Negar o ANPP sem explicar por que ele não é adequado naquele caso específico viola:
o dever de fundamentação
o princípio da legalidade
a lógica do sistema acusatório
2.1. Por que a negativa genérica é um problema grave
Quando o Ministério Público recusa o ANPP sem motivação concreta, cria-se um risco sério:
decisões arbitrárias
tratamento desigual entre investigados
esvaziamento da finalidade do instituto
uso do processo penal como regra, e não exceção
Se bastasse dizer “não é suficiente” ou “não é adequado”, o ANPP perderia completamente sua função.
A lei exige justificativa clara, objetiva e vinculada aos fatos do caso.
3. Como identificar uma negativa de ANPP sem motivação adequada
Alguns sinais clássicos de ilegalidade:
despacho curto e padronizado
ausência de análise das condições pessoais do investigado
falta de menção à confissão e aos requisitos preenchidos
argumento genérico de “reprovabilidade da conduta”
referência abstrata à “gravidade do crime”
inexistência de explicação sobre por que o acordo seria insuficiente
negativa idêntica a outros casos
Em resumo: é uma decisão que poderia servir para qualquer processo — e isso é exatamente o problema.
3.1. “Mas o ANPP não é um direito do investigado…”
De fato, o ANPP não é um direito subjetivo automático.
Mas isso não autoriza:
decisões arbitrárias
recusas imotivadas
negativas sem base concreta
O que a lei e a jurisprudência exigem é simples:
📌 se negar, o Ministério Público deve explicar o porquê
📌 a motivação deve ser específica e verificável
Sem isso, a recusa pode ser questionada.
4. O ponto central: é possível revisar a negativa do ANPP?
Sim. A negativa de ANPP pode ser submetida à revisão, especialmente quando:
não há fundamentação concreta
os requisitos legais estão presentes
a recusa é genérica ou automática
não houve análise individual do caso
O próprio art. 28-A do CPP prevê a possibilidade de revisão interna no Ministério Público, com remessa ao órgão superior.
Além disso, a defesa pode provocar o controle judicial quando há ilegalidade evidente, sobretudo por violação ao dever de motivação.

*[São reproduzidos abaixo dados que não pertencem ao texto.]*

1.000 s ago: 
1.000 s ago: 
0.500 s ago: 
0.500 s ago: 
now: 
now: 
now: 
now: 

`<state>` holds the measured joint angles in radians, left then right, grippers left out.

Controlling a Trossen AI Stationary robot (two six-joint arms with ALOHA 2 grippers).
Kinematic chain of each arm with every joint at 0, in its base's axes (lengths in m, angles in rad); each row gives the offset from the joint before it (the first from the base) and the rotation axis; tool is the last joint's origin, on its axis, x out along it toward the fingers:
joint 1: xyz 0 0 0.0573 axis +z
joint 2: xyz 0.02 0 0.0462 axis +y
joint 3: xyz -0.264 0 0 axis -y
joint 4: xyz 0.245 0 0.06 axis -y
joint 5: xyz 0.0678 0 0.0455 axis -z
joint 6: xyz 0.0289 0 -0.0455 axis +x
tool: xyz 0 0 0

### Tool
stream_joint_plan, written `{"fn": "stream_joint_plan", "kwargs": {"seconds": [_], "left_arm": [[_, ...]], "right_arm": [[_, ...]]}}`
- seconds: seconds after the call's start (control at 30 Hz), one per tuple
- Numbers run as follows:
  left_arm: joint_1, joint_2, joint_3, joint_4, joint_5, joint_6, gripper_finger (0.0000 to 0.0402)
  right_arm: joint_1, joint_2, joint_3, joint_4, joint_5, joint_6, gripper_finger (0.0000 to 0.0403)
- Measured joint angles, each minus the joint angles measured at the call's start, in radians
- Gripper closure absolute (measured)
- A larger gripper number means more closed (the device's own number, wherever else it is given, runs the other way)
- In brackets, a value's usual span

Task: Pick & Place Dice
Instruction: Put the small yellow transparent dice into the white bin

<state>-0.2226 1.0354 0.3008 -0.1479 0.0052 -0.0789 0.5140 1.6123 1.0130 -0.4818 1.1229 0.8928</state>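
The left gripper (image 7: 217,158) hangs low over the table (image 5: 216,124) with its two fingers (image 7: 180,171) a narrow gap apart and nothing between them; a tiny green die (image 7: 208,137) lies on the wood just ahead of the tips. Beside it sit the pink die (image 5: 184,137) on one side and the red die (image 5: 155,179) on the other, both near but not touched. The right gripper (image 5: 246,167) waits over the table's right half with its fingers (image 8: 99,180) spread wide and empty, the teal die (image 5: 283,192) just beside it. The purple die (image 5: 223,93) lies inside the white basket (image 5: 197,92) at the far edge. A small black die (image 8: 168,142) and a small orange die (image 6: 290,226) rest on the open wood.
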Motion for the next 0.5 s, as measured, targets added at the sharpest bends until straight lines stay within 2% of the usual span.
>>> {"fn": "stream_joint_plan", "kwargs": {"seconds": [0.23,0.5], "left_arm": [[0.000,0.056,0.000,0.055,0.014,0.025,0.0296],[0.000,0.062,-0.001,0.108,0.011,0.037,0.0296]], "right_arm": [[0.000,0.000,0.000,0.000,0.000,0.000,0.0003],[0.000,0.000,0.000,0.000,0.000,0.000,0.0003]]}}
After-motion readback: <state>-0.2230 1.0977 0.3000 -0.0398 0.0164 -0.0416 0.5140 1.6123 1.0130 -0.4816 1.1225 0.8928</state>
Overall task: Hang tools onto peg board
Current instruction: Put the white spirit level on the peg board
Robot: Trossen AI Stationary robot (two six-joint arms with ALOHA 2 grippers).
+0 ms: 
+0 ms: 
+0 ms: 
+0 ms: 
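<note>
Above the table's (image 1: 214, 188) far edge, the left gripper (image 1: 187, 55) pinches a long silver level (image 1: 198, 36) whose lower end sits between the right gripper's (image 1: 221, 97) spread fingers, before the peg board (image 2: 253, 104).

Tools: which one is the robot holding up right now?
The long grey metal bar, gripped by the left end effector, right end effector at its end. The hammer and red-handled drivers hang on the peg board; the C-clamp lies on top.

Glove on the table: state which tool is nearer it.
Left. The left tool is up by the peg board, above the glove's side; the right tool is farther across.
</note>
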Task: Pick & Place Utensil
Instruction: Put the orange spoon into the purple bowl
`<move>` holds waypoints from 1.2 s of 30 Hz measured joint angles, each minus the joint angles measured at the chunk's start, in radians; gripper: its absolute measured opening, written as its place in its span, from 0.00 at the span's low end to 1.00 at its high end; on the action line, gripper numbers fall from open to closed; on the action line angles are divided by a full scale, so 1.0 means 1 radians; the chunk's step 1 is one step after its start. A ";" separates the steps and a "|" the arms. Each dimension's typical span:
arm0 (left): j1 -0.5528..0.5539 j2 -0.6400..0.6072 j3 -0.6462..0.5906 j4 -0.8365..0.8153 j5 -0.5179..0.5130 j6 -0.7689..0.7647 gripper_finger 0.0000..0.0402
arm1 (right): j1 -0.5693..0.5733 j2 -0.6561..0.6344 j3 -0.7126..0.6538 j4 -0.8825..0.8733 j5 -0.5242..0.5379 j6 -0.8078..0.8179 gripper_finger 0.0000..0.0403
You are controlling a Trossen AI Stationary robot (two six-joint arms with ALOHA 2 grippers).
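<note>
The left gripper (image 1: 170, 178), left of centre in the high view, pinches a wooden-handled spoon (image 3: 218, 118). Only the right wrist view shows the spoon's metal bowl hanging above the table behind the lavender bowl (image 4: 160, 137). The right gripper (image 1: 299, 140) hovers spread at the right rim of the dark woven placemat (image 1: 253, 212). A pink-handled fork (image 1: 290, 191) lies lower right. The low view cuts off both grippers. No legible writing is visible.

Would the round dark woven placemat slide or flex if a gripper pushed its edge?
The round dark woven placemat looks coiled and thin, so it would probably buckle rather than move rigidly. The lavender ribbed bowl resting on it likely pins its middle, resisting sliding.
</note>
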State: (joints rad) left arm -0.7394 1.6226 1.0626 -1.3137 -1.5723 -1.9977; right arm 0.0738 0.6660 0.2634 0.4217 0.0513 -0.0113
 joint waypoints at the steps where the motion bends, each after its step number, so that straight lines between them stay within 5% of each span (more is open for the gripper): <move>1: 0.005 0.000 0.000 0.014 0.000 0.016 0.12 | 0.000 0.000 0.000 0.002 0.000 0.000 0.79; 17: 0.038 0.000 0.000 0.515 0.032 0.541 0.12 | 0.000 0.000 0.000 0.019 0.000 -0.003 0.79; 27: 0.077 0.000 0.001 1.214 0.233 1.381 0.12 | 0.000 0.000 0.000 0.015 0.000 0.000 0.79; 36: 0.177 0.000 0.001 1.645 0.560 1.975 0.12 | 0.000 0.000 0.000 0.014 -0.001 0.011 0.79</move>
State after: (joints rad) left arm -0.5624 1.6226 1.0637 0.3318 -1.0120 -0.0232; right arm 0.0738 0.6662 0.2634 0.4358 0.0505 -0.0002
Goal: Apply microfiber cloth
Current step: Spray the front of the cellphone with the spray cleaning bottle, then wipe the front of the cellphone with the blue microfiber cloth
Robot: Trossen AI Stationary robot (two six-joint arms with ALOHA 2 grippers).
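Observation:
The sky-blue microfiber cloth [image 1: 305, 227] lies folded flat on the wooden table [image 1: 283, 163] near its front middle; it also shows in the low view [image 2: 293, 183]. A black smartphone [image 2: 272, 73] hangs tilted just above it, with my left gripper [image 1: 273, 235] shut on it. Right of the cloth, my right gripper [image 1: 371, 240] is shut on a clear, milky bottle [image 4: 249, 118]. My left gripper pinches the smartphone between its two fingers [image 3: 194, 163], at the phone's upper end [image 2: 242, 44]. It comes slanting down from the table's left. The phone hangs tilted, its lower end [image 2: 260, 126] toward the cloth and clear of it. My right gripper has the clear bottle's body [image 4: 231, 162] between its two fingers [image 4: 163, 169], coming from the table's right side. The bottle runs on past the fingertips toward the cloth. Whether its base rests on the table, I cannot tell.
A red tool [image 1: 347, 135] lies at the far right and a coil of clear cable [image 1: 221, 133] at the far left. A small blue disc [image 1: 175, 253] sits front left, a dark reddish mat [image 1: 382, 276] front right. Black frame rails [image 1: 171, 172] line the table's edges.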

5. O que a defesa costuma sustentar na revisão
A tese defensiva normalmente se estrutura em três eixos:
preenchimento dos requisitos legais do ANPP
ausência de fundamentação concreta na negativa
violação aos princípios da legalidade, proporcionalidade e razoabilidade
A defesa demonstra que:
📌 o acordo foi negado sem análise real do caso
📌 não houve justificativa individualizada
📌 o processo penal foi escolhido sem necessidade
5.1. Um ponto decisivo: inexistência de análise das condições pessoais
Um erro recorrente é a negativa sem considerar:
primariedade
bons antecedentes
residência fixa
trabalho lícito
confissão
ausência de violência
baixo grau de reprovabilidade concreta
Quando isso não é analisado, a recusa perde sustentação jurídica.
6. Como a defesa demonstra que o ANPP é suficiente e adequado
A defesa pode demonstrar, de forma prática, que o acordo atende às finalidades legais, destacando:
menor lesividade da conduta
possibilidade de reparação do dano
adequação de prestação de serviços ou multa
efeito pedagógico suficiente
desnecessidade de ação penal longa e custosa
A lógica é simples: se o acordo cumpre a função preventiva e reparatória, por que negá-lo sem explicação?
7. Documentos que fortalecem o pedido de revisão
Alguns elementos são essenciais:
despacho de negativa do ANPP (especialmente se genérico)
termo de confissão
certidões de antecedentes
comprovantes de residência e trabalho
proposta defensiva de condições do acordo
demonstração do preenchimento dos requisitos legais
comparação com casos semelhantes
Quanto mais genérica a negativa, mais evidente a ilegalidade.
8. Conclusão: ANPP não pode ser negado no “automático” — e decisão sem motivo pode ser revista
O Acordo de Não Persecução Penal foi criado para ser uma alternativa real ao processo penal, não uma exceção simbólica.
Quando a negativa:
é genérica
não analisa o caso concreto
ignora requisitos preenchidos
usa justificativas abstratas
trata o investigado como “caso padrão”
a defesa pode e deve questionar.
O ponto central é claro: ninguém pode ser privado do ANPP por uma recusa sem fundamentação concreta.
Se a negativa é vazia ou automática, há espaço técnico para revisão — e esse controle é essencial para garantir legalidade, proporcionalidade e justiça no sistema penal.